_Exercise goal_.
Once you have read the listing, write it all out exactly.

_Supplied data_.
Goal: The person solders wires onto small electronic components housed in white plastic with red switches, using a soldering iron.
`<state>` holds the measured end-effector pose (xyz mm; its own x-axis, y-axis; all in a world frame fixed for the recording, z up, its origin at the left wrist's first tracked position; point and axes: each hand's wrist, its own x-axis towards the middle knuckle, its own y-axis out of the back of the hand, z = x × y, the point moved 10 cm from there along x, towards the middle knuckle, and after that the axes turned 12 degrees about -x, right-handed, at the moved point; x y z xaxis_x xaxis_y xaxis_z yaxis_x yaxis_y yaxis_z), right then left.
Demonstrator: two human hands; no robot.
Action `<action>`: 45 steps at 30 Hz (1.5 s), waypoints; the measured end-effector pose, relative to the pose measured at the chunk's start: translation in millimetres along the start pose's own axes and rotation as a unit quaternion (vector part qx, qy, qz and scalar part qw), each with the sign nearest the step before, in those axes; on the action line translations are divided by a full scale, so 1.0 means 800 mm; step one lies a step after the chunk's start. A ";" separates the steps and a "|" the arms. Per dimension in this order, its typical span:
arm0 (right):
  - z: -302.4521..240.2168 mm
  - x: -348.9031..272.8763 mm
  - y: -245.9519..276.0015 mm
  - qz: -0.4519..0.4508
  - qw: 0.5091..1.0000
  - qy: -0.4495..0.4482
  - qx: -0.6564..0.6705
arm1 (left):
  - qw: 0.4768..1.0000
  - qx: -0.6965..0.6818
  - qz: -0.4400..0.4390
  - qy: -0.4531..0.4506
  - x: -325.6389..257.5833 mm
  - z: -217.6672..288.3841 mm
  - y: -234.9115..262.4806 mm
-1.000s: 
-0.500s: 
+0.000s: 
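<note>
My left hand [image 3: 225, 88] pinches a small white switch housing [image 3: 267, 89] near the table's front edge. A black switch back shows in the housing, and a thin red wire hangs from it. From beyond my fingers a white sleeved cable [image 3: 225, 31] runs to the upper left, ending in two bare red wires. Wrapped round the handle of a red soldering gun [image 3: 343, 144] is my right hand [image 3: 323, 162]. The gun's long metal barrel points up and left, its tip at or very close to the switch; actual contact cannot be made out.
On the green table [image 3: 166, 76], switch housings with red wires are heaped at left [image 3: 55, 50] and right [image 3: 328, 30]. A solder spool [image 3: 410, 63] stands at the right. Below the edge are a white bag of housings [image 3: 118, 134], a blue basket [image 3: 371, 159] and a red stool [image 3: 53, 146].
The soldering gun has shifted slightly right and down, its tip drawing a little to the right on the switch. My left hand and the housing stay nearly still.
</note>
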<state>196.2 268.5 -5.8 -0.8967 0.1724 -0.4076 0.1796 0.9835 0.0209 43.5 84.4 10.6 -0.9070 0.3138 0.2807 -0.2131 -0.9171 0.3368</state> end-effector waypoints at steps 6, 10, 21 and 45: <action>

_Result below_.
Goal: The person solders wires onto small electronic components housed in white plastic with red switches, using a soldering iron.
`<state>` holds the measured end-effector pose (xyz mm; its own x-axis, y-axis; all in a world frame fixed for the recording, z up, its origin at the left wrist's first tracked position; point and axes: each hand's wrist, its own x-axis towards the middle knuckle, its own y-axis out of the back of the hand, z = x × y, the point moved 10 cm from there along x, towards the middle knuckle, and after that the axes turned 12 degrees about -x, right-handed, at the moved point; x y z xaxis_x xaxis_y xaxis_z yaxis_x yaxis_y yaxis_z), right then left.
Demonstrator: two human hands; no robot.
Action `<action>`: 45 steps at 30 Hz (1.5 s), waypoints; the measured end-effector pose, relative to the pose measured at the chunk's start: translation in millimetres along the start pose's own axes and rotation as a unit quaternion (vector part qx, qy, qz and scalar part qw), each with the sign nearest the step before, in those axes; on the action line translations are divided by a full scale, so 1.0 means 800 mm; step one lies a step after the chunk's start. A ";" separates the steps and a "|" the arms. Per dimension in this order, its typical span:
arm0 (right):
  - z: -302.4521..240.2168 mm
  - x: -348.9031..272.8763 mm
  - y: -245.9519..276.0015 mm
  - qz: -0.4519..0.4508
  - qw: 0.5091..1.0000
  - qy: -0.4495..0.4482
  - qx: -0.6564..0.6705
arm1 (left):
  - qw: 0.4768..1.0000
  - qx: -0.6965..0.6818
  - qz: -0.4400..0.4390
  - qy: -0.4531..0.4506
  - x: -325.6389..257.5833 mm
  - z: -217.6672..288.3841 mm
  - y: -234.9115..262.4806 mm
-1.000s: 
-0.500s: 
+0.000s: 
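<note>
My left hand [image 3: 225, 88] pinches a small white switch housing [image 3: 267, 89] near the table's front edge. A black switch back shows in the housing, and a thin red wire hangs from it. From beyond my fingers a white sleeved cable [image 3: 225, 31] runs to the upper left, ending in two bare red wires. Wrapped round the handle of a red soldering gun [image 3: 343, 144] is my right hand [image 3: 323, 162]. The gun's long metal barrel points up and left, its tip at or very close to the switch; actual contact cannot be made out.
On the green table [image 3: 166, 76], switch housings with red wires are heaped at left [image 3: 55, 50] and right [image 3: 328, 30]. A solder spool [image 3: 410, 63] stands at the right. Below the edge are a white bag of housings [image 3: 118, 134], a blue basket [image 3: 371, 159] and a red stool [image 3: 53, 146].
The soldering gun has shifted slightly right and down, its tip drawing a little to the right on the switch. My left hand and the housing stay nearly still.
</note>
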<state>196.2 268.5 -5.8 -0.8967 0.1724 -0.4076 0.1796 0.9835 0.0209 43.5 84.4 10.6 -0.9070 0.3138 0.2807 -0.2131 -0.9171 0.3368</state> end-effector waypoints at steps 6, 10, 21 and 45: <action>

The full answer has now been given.